Records from a data collection:
—————
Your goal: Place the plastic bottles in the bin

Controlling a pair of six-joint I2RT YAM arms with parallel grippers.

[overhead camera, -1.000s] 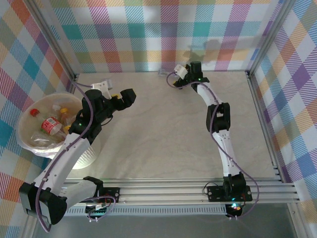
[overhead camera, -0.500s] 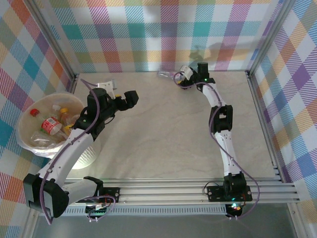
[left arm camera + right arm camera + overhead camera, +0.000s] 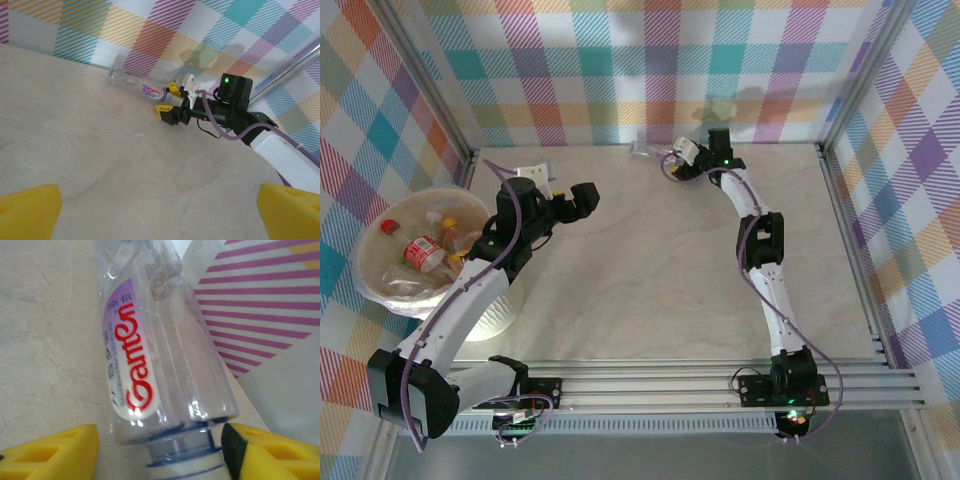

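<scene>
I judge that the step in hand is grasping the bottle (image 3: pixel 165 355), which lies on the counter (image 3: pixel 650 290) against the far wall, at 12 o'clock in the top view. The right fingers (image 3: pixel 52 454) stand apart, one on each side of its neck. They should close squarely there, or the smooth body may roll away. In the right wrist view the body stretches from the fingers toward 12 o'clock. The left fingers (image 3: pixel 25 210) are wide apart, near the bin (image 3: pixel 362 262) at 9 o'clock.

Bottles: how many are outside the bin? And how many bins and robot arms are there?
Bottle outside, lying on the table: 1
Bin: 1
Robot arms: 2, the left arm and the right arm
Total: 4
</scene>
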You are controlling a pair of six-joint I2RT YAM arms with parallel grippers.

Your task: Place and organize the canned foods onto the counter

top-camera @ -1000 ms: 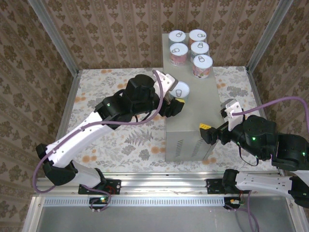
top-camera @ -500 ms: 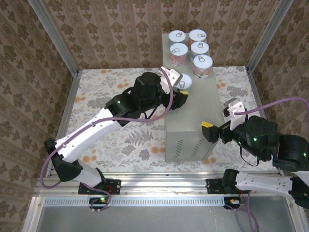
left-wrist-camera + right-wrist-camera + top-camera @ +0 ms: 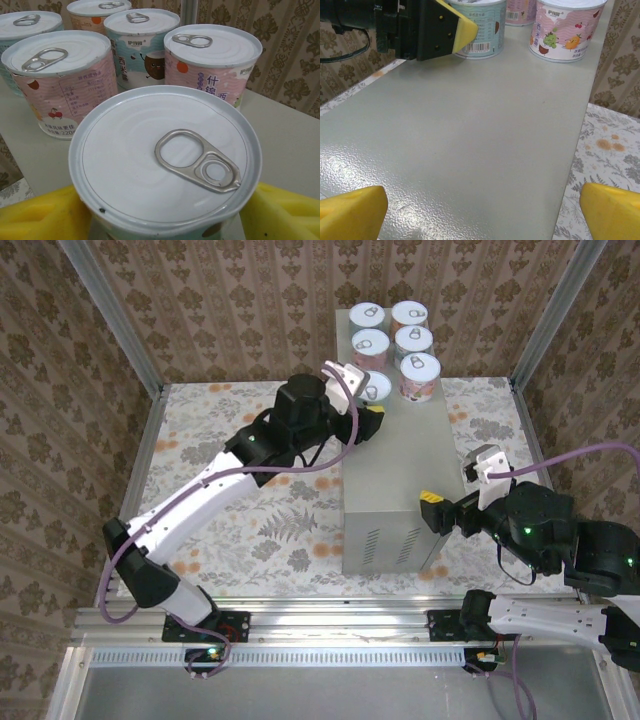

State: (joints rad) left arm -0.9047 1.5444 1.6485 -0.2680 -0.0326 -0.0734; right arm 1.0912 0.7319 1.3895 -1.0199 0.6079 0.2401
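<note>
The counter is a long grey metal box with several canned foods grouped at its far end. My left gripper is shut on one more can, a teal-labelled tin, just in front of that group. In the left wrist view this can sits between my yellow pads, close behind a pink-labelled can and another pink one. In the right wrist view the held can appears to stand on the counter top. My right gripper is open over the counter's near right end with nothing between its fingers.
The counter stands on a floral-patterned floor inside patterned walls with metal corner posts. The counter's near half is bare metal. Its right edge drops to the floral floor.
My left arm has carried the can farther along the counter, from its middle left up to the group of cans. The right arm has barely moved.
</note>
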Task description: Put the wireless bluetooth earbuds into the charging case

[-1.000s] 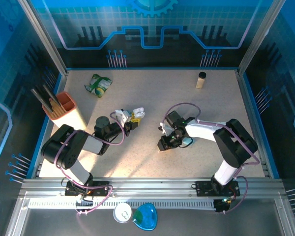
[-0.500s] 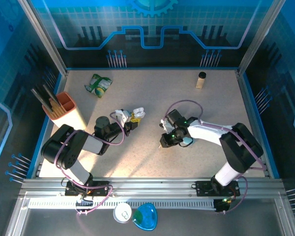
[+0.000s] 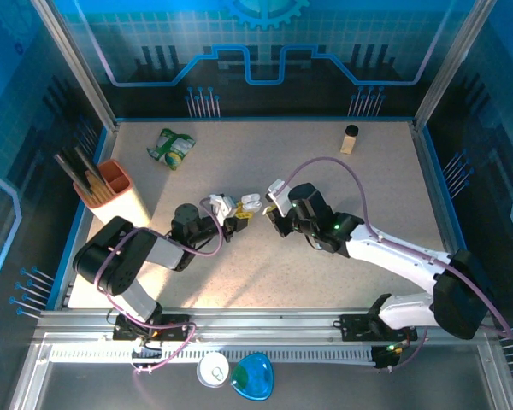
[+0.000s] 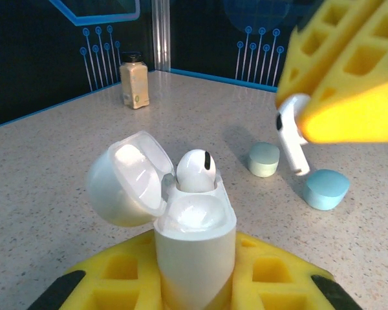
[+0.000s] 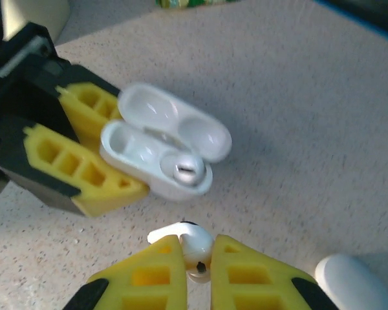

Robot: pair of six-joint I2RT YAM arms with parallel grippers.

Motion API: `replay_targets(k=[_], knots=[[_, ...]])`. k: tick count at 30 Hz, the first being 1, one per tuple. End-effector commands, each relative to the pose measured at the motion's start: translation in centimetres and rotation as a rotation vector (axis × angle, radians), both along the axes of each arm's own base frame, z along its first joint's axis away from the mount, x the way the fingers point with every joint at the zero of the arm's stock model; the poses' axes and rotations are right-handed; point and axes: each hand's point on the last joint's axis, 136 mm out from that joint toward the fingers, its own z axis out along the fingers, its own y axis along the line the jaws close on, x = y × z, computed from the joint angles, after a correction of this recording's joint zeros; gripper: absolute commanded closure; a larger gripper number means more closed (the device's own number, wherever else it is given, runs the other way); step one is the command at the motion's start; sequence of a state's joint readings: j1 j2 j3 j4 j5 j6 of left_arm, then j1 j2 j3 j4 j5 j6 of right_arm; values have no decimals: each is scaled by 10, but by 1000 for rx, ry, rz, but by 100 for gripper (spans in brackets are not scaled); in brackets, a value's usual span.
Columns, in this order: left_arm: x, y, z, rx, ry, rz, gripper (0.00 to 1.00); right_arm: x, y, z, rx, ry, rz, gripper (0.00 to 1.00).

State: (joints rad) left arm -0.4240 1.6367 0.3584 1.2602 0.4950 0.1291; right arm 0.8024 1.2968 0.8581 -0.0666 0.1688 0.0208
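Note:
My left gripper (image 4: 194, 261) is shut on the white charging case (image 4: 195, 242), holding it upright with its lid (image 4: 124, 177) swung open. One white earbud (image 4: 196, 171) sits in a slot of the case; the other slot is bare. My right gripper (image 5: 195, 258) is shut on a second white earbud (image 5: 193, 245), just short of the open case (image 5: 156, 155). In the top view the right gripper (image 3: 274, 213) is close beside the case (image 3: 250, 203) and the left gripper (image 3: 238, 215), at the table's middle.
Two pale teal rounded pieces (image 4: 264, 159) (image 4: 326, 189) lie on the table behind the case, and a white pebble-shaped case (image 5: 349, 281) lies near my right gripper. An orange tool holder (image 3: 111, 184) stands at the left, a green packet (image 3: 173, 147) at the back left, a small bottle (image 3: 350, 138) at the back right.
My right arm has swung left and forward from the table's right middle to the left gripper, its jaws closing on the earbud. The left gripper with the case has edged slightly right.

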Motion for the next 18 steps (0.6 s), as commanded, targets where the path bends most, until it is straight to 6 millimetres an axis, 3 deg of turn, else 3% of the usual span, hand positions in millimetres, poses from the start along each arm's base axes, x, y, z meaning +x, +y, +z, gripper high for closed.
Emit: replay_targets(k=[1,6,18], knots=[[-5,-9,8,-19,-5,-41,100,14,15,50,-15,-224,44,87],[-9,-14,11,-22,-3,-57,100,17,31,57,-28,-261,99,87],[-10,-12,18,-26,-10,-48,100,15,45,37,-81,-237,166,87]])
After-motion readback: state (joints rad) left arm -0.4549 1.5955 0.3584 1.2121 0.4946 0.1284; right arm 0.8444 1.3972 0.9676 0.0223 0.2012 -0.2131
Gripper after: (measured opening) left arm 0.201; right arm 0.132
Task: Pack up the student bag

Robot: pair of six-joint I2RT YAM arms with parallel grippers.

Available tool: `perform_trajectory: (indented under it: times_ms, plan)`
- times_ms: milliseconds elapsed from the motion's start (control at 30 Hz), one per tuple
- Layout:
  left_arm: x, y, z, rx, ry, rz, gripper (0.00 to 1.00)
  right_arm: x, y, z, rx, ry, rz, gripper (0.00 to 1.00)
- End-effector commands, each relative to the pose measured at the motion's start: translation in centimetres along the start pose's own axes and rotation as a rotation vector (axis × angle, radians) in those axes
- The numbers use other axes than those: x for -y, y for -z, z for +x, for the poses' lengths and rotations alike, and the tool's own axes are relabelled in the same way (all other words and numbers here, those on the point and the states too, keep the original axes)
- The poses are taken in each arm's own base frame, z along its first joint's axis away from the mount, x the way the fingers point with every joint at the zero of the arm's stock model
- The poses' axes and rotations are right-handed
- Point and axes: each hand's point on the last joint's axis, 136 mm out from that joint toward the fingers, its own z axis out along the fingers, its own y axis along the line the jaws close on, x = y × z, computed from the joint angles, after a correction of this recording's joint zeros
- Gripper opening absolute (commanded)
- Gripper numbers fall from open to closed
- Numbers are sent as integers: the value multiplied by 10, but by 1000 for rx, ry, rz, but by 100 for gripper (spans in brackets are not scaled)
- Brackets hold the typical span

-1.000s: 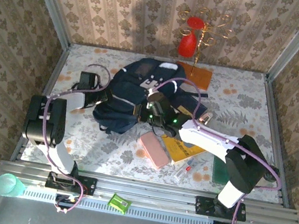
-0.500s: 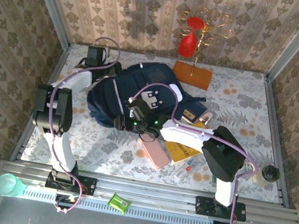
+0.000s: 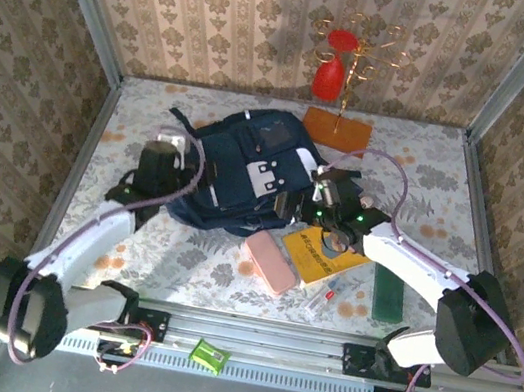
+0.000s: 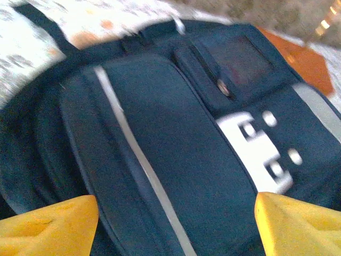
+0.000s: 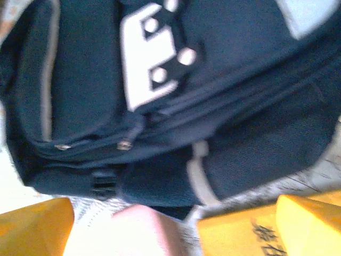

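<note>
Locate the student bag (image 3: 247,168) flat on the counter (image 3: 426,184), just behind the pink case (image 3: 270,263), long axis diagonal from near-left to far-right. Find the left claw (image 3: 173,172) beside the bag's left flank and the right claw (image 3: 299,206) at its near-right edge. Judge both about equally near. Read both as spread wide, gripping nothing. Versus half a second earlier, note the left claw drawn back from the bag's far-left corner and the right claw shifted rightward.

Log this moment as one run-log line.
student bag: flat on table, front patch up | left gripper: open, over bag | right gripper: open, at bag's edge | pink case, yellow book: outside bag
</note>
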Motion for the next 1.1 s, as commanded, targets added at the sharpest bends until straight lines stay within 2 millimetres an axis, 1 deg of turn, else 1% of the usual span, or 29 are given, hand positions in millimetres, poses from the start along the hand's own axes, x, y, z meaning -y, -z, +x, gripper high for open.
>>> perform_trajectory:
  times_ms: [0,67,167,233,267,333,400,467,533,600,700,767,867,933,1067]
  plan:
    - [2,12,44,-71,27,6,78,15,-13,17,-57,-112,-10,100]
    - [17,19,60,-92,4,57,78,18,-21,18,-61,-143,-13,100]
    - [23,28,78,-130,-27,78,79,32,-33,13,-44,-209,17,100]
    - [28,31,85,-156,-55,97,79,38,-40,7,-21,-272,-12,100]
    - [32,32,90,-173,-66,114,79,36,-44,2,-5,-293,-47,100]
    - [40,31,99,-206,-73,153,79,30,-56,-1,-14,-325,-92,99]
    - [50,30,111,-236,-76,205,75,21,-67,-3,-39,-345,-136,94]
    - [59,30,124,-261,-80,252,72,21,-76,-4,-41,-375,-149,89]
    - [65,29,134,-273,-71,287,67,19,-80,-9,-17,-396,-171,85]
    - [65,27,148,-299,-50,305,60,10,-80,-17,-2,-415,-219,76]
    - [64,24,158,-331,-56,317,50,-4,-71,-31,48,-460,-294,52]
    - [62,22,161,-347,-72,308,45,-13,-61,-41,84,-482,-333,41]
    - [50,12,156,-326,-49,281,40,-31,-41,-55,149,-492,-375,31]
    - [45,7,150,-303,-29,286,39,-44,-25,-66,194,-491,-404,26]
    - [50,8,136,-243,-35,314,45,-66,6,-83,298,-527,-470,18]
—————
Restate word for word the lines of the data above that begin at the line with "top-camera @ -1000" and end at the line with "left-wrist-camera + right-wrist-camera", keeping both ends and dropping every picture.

top-camera @ -1000 ms: 
top-camera @ -500 ms: 
left-wrist-camera + right-wrist-camera + top-camera @ +0 ms: 

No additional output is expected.